(Finance) – US inflation slowed to 8.5% in Julycompared to the all-time peak of 9.1% reached in June, but even so, price growth is the highest in the last 50 years and will force the Fed to make new interest rate hikes to cool its growth.
The data, however, heralds a less aggressive attitude of the Fedwhich will probably be limited to one in September retouching by 50 basis points instead of 75 points as previously done. But what do the members of the central bank think?
The president of the Chicago Fed Charles Evans spoke of a “positive reading.”“but admitted that inflation is still” unacceptably “high and indicated that the Fed will still have to raise interest rates to 3.25-3.5% by the end of 2022 and 3.75-4% by the end of 2023. Since interest rates are currently at 2.25-2.50%, this implies that an increase of 100 points between now and December would be enough, of which 50 points are already expected for the September meeting.

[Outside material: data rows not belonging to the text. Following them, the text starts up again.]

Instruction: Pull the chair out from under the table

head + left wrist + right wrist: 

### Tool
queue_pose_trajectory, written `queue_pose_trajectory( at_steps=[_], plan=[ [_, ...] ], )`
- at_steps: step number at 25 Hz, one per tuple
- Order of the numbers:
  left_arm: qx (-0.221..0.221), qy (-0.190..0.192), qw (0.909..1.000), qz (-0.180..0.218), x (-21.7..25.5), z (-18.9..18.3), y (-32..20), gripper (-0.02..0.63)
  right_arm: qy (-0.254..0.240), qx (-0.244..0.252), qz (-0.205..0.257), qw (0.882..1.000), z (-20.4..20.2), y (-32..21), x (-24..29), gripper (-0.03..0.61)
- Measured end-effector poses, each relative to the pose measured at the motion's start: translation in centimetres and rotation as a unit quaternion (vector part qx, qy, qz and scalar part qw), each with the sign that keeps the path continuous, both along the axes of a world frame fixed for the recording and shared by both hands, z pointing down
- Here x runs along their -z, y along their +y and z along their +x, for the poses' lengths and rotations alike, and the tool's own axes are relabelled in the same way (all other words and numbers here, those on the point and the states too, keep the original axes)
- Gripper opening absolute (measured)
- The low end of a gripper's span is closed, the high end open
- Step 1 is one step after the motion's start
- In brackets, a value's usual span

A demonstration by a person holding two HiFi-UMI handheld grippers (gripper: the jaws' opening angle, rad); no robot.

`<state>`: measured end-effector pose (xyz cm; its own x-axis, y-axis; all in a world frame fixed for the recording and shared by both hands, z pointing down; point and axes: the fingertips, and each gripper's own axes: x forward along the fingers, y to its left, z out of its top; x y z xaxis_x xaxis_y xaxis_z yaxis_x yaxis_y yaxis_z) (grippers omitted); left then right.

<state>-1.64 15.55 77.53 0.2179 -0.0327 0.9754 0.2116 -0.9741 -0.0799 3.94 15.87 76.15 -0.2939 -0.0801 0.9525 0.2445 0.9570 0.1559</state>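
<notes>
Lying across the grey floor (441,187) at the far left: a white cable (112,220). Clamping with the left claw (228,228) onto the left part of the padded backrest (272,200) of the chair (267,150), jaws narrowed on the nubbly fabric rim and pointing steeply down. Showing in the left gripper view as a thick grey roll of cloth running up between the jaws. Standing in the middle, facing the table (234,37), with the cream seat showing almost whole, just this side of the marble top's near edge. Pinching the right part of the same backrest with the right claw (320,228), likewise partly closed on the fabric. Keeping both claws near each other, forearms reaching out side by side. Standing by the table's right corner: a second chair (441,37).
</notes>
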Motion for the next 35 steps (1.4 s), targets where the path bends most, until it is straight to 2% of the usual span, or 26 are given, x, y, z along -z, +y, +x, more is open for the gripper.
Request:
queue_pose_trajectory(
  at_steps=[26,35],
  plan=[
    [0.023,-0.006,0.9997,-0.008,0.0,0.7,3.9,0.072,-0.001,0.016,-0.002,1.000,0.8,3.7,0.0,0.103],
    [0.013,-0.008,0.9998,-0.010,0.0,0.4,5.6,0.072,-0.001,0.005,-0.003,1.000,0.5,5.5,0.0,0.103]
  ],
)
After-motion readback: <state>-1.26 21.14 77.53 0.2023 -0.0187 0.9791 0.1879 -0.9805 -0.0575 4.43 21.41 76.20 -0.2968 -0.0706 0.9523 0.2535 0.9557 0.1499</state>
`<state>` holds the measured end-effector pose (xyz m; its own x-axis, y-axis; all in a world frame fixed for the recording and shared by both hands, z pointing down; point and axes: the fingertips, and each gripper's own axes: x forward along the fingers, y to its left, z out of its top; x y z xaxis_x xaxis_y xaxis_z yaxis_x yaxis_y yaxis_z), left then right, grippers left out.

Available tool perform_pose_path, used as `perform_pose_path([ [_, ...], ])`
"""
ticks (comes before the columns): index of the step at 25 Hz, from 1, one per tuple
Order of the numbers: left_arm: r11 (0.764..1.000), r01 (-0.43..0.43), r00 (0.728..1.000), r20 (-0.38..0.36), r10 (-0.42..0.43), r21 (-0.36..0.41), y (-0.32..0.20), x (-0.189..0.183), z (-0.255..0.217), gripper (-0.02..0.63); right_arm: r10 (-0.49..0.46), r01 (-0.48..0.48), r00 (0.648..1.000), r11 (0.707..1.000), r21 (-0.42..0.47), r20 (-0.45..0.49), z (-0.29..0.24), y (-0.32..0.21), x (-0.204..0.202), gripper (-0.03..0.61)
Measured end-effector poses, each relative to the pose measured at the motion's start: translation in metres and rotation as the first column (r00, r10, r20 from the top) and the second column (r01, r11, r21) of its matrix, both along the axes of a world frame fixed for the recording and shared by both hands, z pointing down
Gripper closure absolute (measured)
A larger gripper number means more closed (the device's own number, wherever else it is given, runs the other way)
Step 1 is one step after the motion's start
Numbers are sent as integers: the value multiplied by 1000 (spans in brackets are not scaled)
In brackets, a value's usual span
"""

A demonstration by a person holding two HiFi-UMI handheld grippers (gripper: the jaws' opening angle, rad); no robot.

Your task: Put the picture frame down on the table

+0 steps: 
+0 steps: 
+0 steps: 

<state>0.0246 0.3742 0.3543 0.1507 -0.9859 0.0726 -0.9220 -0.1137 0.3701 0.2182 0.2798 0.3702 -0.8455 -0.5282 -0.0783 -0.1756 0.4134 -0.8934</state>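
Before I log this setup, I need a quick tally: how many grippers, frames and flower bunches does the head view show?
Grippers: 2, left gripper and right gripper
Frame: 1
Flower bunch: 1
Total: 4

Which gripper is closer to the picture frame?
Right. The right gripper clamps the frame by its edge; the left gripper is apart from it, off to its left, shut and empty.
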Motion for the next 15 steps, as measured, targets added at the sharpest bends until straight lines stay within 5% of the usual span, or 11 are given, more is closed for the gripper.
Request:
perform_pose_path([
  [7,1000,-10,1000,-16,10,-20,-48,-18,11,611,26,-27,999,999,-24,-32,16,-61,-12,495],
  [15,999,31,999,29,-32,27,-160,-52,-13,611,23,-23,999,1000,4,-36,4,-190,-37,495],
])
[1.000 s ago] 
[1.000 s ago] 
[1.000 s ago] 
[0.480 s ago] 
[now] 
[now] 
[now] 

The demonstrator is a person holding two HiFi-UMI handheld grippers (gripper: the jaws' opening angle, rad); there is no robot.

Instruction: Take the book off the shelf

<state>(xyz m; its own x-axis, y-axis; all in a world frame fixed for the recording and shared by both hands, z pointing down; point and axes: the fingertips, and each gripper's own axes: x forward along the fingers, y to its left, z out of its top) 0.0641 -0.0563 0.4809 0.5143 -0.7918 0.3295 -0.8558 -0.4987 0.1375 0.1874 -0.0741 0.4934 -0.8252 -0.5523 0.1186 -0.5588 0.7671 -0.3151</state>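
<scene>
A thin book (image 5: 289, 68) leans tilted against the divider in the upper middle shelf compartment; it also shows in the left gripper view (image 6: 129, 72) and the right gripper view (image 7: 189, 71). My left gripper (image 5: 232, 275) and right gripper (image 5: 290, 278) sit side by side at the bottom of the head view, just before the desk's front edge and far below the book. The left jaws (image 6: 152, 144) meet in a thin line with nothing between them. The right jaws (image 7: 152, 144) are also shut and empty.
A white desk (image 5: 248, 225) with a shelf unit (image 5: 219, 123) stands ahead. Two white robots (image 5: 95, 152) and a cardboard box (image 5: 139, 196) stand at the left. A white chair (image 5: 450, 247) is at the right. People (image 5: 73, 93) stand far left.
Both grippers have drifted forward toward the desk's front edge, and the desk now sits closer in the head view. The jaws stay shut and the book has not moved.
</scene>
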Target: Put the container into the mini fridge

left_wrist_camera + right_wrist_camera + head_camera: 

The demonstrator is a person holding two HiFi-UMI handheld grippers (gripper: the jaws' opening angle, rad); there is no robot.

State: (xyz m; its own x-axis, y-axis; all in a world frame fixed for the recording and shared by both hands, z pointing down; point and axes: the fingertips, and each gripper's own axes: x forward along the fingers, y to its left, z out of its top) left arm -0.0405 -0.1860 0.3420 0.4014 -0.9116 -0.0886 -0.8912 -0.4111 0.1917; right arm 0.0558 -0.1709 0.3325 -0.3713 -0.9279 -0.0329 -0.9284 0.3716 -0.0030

Also the president of the Fed from Minneapolis Neel Kashkari warned that the US central bank is still “far from declaring victory” over inflation and has a more austere line than Evans, forecasting a rate hike to 3.9% by the end of the year and 4.4% by the end of 2023.
Echoes the “colleague” of the San Francisco Fed Mary Dalywhich does not exclude another increase of 75 points in September. “Inflation remains too high and not close to our price stability target, “said the banker in an interview with the Financial Times.